Work instruction:
Please copy the lines below, exactly as they are, from the one with "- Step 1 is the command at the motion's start" through the one with "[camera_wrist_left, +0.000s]", and leave out the pictures.

^^^^^^^^

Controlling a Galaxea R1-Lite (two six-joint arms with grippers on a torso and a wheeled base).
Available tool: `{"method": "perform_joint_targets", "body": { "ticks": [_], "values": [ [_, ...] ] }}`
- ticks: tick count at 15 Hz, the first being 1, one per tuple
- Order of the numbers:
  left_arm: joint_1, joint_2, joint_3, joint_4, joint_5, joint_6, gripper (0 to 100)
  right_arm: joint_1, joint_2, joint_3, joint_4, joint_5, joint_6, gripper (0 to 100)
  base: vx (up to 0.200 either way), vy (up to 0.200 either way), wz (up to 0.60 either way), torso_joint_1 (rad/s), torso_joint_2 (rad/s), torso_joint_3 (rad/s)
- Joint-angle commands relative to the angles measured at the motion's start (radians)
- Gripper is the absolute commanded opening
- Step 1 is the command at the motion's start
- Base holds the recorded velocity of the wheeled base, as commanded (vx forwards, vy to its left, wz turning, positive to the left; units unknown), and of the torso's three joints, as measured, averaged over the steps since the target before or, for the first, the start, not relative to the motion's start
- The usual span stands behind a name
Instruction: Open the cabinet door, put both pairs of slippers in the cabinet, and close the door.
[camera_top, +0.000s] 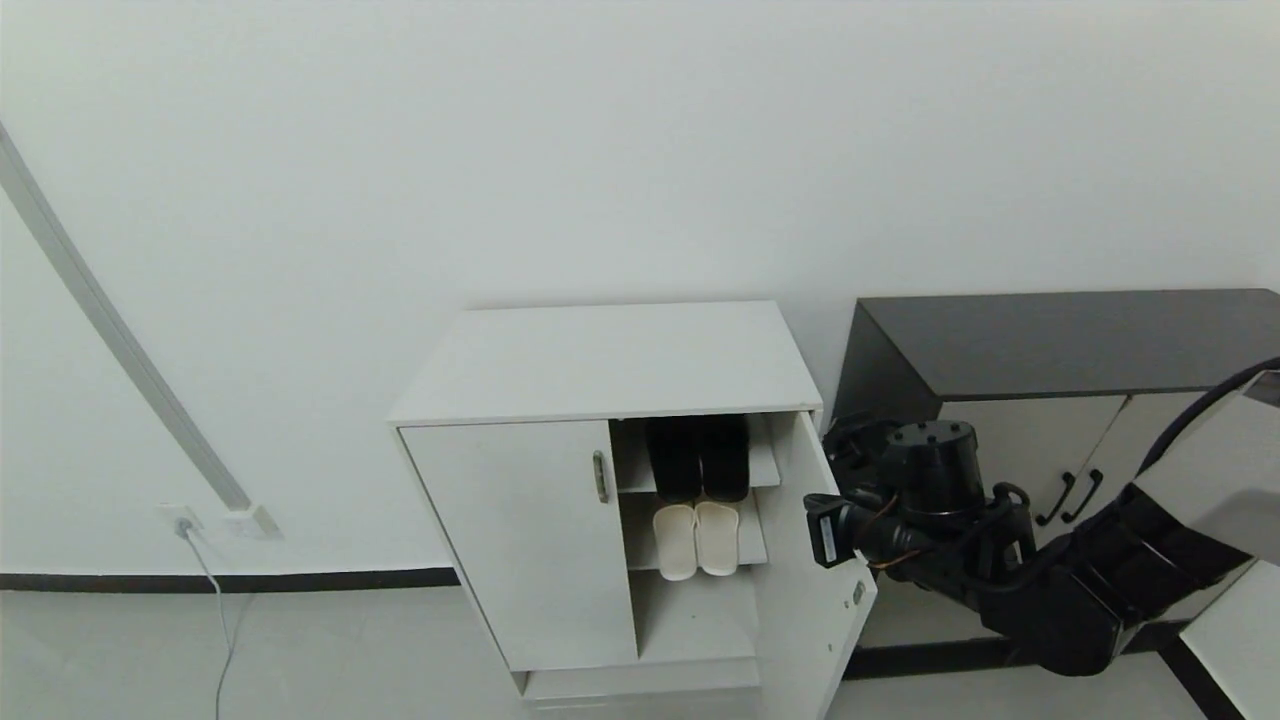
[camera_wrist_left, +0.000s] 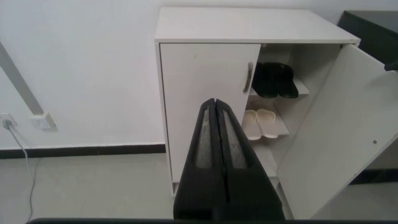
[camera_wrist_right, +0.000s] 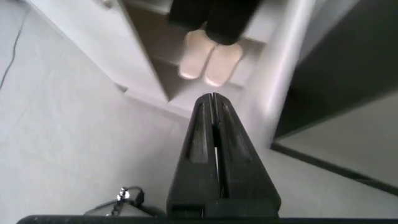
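Centrally placed cabinet (camera_top: 600, 360): white, against the wall; left door (camera_top: 520, 540) shut, right door (camera_top: 815, 570) standing open toward the lower centre-right of my head view.
Black slippers (camera_top: 698, 458): upper shelf.
White slippers (camera_top: 697, 538): shelf below, side by side.
Right gripper (camera_wrist_right: 214, 98): fingers pressed together, holding nothing; its arm is just beside the open door's outer face, between it and the dark sideboard (camera_top: 1060, 340).
Left gripper (camera_wrist_left: 215, 102): closed tight, empty, facing the cabinet front.
Open room: bare floor (camera_top: 300, 650), lower left.
Writing: wrist label (camera_top: 828, 540), print too small for me to read.
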Motion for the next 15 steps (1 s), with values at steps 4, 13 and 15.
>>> {"method": "perform_joint_targets", "body": {
  "ticks": [4,13,15],
  "values": [
    [0.001,0.0,0.0,-0.001,0.0,0.0,0,-0.038,-0.004,0.001,-0.019,-0.016,-0.063,0,0.0,0.0,0.0,0.0,0.0,0.0],
    [0.001,0.0,0.0,-0.001,0.0,0.0,0,-0.086,0.081,-0.008,-0.019,-0.108,-0.15,0,0.0,0.0,0.0,0.0,0.0,0.0],
    [0.001,0.0,0.0,-0.001,0.0,0.0,0,-0.034,0.085,-0.002,-0.02,-0.075,-0.118,0,0.0,0.0,0.0,0.0,0.0,0.0]
  ]
}}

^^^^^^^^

Your solution:
- Step 1 is the command at the motion's start
- Base holds the recorded velocity of the wheeled base, as commanded (vx forwards, vy to its left, wz turning, positive to the left; units unknown), and of the torso's three joints, as measured, averaged over the steps since the target before or, for the first, the start, not relative to the motion's start
- The usual span stands behind a name
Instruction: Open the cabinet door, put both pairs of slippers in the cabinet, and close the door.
[camera_top, +0.000s] 
[camera_wrist_left, +0.000s] 

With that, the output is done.